GOAL OF THE EXERCISE:
State the number of lines in these records that include the word "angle", and add nothing to it.

[Data excerpts]
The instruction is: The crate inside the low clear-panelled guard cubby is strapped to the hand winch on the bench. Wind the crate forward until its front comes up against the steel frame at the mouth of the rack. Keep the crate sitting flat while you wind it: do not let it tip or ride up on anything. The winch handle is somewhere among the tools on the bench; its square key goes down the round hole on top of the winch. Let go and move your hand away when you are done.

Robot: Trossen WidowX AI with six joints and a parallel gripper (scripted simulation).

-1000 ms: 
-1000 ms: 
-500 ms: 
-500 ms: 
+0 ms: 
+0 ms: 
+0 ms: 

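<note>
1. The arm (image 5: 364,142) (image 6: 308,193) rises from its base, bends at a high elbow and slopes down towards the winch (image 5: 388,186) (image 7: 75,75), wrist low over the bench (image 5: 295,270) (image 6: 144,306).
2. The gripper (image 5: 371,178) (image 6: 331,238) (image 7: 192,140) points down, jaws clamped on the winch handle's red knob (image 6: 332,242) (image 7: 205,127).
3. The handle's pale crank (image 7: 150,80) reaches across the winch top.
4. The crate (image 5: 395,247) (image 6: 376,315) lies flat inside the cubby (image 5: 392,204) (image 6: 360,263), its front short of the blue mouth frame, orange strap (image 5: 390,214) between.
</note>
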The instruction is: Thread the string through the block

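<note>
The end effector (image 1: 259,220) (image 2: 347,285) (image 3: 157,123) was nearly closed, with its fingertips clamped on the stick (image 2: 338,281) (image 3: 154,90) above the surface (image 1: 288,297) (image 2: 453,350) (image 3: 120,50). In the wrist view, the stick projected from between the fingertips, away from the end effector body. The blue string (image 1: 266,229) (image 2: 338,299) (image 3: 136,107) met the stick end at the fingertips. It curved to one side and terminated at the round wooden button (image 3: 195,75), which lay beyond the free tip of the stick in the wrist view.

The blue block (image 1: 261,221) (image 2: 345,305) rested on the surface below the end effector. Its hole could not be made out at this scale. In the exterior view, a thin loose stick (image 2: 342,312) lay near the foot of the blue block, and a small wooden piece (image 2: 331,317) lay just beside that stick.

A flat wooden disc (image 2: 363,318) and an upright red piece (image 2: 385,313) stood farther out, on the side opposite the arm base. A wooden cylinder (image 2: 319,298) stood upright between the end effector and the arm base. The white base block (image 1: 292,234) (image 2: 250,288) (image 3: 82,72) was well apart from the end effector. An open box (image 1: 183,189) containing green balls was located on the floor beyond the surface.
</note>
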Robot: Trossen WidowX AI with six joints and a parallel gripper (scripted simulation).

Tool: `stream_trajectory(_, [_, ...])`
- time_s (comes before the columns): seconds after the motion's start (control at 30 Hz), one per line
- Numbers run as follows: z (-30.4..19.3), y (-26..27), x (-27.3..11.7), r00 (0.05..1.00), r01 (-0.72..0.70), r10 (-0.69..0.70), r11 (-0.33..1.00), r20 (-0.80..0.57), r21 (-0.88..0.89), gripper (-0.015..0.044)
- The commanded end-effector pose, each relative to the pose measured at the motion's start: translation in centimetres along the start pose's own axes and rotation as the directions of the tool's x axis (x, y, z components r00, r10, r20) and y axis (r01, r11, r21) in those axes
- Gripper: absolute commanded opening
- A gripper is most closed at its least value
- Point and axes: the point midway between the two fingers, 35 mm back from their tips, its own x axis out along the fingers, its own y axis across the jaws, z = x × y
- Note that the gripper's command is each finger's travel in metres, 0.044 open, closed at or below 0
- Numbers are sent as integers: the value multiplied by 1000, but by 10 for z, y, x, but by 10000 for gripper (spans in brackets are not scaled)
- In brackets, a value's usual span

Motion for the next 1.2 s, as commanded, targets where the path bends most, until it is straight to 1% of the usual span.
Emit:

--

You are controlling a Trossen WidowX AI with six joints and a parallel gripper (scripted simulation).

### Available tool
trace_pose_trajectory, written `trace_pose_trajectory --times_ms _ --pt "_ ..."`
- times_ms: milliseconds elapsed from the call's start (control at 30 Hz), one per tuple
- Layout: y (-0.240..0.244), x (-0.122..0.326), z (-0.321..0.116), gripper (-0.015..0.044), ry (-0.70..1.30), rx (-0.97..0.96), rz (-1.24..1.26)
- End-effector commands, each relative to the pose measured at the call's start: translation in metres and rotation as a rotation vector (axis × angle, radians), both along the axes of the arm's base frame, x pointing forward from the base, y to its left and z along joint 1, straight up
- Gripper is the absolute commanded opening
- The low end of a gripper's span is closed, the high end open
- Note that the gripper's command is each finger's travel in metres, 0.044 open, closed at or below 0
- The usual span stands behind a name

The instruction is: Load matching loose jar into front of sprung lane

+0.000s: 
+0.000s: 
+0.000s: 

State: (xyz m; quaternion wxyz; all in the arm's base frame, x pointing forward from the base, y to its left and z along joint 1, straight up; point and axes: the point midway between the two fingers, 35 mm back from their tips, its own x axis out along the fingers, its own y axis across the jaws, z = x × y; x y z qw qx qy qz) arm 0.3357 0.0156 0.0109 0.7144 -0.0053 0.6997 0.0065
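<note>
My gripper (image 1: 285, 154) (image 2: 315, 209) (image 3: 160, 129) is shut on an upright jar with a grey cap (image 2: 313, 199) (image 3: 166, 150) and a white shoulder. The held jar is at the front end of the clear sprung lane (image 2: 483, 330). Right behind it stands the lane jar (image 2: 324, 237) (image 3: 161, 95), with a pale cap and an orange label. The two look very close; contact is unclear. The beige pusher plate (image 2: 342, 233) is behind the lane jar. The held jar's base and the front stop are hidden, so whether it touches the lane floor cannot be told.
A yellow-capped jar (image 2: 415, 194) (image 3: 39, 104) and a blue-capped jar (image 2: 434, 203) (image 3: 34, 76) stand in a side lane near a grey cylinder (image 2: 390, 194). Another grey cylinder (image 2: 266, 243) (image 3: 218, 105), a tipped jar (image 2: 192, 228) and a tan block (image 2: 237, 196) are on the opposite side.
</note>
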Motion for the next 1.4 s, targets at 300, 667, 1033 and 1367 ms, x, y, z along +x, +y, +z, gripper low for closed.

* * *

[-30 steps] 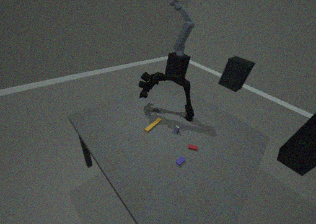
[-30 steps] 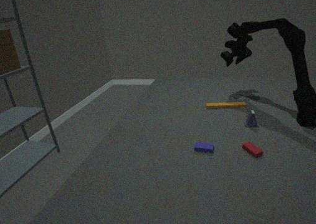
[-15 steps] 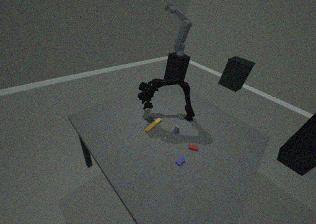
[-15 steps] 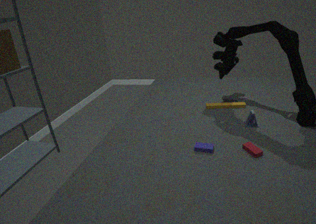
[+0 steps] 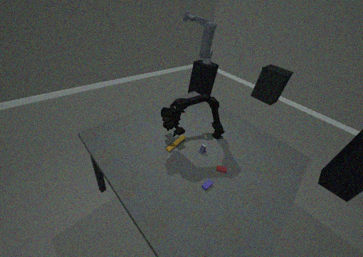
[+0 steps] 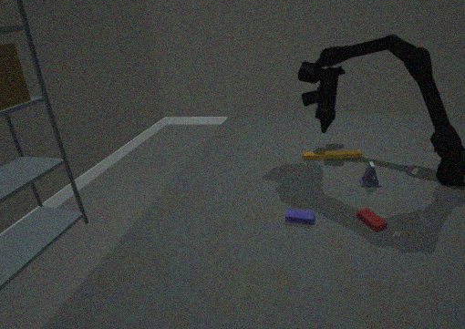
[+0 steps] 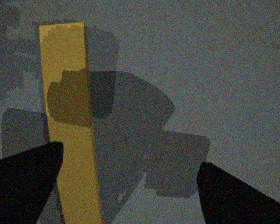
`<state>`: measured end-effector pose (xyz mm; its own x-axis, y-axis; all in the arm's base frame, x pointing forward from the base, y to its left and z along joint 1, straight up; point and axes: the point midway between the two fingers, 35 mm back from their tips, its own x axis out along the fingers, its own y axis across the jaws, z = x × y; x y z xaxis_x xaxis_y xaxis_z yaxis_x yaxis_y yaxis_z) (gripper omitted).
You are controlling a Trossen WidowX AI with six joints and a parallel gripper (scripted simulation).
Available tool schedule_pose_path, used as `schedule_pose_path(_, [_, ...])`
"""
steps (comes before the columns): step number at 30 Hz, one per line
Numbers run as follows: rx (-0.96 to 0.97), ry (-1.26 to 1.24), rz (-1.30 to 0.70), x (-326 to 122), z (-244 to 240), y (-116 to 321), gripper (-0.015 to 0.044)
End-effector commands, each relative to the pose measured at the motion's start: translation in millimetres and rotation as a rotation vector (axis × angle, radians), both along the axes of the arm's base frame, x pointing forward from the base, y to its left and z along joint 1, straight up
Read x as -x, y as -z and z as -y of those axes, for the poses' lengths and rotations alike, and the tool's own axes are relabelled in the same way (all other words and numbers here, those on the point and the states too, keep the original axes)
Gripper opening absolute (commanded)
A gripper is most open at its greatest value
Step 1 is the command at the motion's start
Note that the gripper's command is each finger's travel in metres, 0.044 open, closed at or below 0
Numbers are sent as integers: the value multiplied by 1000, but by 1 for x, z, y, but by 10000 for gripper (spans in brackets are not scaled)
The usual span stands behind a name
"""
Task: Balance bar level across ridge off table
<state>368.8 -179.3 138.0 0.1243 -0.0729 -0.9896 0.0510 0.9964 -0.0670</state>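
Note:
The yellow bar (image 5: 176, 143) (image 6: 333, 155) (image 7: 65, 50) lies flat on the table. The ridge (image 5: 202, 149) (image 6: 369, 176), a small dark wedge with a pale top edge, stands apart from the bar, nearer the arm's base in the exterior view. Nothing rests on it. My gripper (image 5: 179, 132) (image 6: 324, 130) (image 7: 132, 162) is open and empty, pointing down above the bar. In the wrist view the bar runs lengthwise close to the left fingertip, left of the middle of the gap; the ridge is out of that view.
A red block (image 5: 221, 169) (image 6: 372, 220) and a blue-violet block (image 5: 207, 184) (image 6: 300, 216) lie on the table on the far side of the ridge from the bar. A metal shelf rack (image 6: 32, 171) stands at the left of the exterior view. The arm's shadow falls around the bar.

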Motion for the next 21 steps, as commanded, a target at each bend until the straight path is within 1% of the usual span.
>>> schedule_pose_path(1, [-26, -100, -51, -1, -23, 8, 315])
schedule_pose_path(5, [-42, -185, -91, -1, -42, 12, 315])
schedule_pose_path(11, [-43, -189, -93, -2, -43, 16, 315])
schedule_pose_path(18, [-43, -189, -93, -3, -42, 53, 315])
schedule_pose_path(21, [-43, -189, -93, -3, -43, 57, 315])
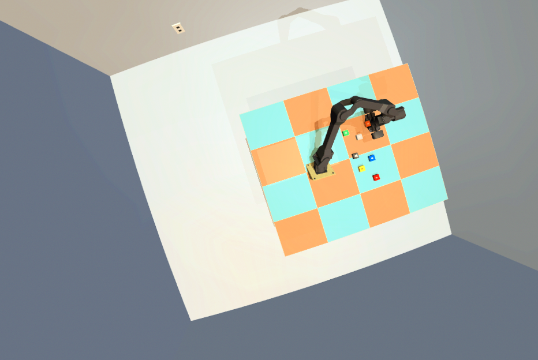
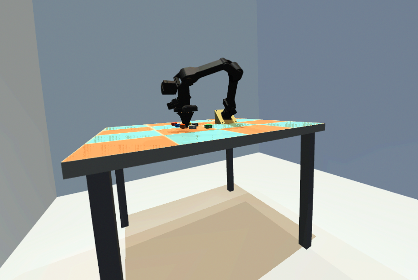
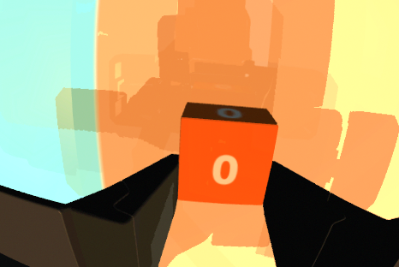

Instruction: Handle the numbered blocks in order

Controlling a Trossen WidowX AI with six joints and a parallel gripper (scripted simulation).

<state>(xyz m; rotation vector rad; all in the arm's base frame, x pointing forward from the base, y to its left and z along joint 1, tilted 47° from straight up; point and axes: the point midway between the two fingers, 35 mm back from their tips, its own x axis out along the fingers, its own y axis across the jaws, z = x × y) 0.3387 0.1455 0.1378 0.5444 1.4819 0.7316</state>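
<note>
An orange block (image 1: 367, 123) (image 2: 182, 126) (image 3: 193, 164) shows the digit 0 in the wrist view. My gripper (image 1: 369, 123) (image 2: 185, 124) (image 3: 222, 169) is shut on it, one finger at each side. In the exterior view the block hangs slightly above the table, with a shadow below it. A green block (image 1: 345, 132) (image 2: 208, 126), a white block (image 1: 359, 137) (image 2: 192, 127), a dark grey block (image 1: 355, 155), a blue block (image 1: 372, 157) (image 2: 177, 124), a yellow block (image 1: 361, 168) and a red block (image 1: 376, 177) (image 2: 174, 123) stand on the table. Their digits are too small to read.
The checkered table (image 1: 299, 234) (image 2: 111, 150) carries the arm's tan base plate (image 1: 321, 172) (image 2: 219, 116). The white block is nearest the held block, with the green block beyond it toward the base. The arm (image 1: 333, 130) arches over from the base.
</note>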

TASK RESULT:
2